▶ **Brief**
Return, in their exact form, the lines that lie between the start of the data below and the line containing "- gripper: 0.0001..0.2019", with both ends included.

▶ **Information supplied**
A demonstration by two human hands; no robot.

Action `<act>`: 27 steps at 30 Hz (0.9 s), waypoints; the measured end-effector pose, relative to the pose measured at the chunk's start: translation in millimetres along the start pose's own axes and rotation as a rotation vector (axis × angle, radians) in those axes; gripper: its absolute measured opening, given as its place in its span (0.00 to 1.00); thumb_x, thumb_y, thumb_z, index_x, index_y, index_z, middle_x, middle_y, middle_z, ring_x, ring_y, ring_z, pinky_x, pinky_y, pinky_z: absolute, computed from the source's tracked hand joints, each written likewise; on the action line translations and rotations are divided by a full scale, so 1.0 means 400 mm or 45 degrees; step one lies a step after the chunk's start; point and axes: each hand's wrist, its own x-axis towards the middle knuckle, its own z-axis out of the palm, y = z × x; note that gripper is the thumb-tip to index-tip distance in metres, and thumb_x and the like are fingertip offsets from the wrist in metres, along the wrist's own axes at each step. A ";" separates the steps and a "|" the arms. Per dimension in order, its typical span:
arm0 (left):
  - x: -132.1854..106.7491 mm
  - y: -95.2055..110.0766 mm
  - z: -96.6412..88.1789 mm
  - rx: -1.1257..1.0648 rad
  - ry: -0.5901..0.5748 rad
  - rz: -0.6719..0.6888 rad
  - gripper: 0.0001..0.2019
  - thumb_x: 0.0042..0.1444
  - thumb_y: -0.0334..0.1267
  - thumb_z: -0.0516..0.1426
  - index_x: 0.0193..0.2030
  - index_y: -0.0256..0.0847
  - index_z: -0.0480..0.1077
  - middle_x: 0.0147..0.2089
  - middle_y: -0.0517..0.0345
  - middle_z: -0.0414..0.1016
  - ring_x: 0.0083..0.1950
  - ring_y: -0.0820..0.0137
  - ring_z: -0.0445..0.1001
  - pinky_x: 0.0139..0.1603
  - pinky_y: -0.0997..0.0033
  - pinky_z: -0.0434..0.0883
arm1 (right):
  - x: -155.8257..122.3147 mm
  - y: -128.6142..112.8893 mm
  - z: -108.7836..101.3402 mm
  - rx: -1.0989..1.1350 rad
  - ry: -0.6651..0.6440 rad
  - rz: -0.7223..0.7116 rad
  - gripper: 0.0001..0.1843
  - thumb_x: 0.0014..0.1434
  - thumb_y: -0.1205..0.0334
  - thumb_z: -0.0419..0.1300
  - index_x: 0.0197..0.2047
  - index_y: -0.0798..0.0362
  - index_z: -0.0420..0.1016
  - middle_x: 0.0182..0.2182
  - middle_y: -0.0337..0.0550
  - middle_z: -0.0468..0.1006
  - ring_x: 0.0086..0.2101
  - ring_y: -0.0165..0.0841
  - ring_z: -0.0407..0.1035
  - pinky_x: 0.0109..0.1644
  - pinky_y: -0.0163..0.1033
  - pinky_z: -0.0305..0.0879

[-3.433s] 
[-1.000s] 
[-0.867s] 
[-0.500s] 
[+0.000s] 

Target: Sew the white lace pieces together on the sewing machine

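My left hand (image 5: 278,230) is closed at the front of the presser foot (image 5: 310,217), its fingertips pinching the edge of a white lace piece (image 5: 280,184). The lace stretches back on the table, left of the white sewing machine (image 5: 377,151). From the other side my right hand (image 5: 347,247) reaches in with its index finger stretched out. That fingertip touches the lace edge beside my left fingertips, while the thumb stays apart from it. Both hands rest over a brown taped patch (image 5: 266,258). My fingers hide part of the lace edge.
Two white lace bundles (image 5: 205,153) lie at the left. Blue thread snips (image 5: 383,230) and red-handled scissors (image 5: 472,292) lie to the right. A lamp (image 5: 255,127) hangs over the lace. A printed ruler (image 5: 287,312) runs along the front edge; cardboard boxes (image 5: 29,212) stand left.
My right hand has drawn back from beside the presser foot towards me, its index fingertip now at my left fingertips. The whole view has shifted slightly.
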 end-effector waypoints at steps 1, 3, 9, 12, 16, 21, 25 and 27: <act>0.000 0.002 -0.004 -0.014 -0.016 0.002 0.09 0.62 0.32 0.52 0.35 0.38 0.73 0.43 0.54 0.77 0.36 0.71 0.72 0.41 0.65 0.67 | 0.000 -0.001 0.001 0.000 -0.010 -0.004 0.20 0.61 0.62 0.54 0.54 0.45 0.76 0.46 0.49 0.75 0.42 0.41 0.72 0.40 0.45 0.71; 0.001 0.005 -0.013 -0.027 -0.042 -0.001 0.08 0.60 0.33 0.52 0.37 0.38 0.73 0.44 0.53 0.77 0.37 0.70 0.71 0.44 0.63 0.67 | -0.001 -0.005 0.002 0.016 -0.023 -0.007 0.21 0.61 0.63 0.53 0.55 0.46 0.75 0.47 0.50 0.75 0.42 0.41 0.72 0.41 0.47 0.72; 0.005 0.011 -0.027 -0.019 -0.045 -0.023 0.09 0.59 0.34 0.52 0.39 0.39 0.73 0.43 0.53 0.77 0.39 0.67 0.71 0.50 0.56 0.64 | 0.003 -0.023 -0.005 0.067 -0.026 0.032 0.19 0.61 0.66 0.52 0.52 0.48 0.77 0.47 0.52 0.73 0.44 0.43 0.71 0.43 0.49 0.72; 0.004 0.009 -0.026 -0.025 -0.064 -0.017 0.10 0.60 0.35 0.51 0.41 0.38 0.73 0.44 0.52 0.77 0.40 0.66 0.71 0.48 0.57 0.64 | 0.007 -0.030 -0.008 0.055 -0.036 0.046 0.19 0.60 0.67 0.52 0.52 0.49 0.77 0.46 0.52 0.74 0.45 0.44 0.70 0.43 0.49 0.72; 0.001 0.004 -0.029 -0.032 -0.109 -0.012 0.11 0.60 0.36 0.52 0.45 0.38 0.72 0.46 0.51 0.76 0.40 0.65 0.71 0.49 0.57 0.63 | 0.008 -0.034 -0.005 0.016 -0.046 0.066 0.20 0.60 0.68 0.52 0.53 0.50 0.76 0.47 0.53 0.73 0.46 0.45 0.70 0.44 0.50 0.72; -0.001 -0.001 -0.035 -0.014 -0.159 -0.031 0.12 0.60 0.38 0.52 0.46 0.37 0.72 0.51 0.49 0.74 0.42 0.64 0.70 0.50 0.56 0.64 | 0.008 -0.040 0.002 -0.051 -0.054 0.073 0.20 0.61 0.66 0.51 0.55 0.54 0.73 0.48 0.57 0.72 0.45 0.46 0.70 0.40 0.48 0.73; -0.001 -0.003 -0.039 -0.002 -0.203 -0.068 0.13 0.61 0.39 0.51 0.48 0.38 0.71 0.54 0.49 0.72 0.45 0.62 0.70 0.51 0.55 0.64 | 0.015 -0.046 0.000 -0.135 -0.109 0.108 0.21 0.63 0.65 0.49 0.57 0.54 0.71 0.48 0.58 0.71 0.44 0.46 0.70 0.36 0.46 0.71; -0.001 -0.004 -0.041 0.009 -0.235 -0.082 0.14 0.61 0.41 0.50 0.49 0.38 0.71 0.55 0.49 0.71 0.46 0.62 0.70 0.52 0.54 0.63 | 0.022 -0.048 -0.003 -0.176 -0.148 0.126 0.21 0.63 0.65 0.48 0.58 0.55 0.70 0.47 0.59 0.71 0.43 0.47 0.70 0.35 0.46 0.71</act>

▶ **Final answer**
A demonstration by two human hands; no robot.

Action `<act>`: 27 steps at 30 Hz (0.9 s), waypoints; the measured end-effector pose, relative to the pose measured at the chunk's start: translation in millimetres along the start pose's own axes and rotation as a rotation vector (axis × angle, radians) in those axes; gripper: its absolute measured opening, given as its place in its span (0.00 to 1.00); thumb_x, thumb_y, thumb_z, index_x, index_y, index_z, middle_x, middle_y, middle_z, ring_x, ring_y, ring_z, pinky_x, pinky_y, pinky_z: absolute, computed from the source's tracked hand joints, each written likewise; on the action line translations and rotations are divided by a full scale, so 1.0 means 400 mm or 45 degrees; step one lies a step after the chunk's start; point and axes: each hand's wrist, its own x-axis towards the middle knuckle, its own z-axis out of the palm, y = z × x; note that gripper is the thumb-tip to index-tip distance in metres, and thumb_x and the like are fingertip offsets from the wrist in metres, along the wrist's own axes at each step. A ";" separates the steps and a "|" the arms. Per dimension in order, its typical span:
arm0 (left):
  - x: -132.1854..106.7491 mm
  - y: -95.2055..110.0766 mm
  - z: -96.6412..88.1789 mm
  - rx: -1.1257..1.0648 rad
  - ry: -0.5901..0.5748 rad
  - rz: -0.6719..0.6888 rad
  - gripper: 0.0001..0.2019

Nothing remains to add to the answer.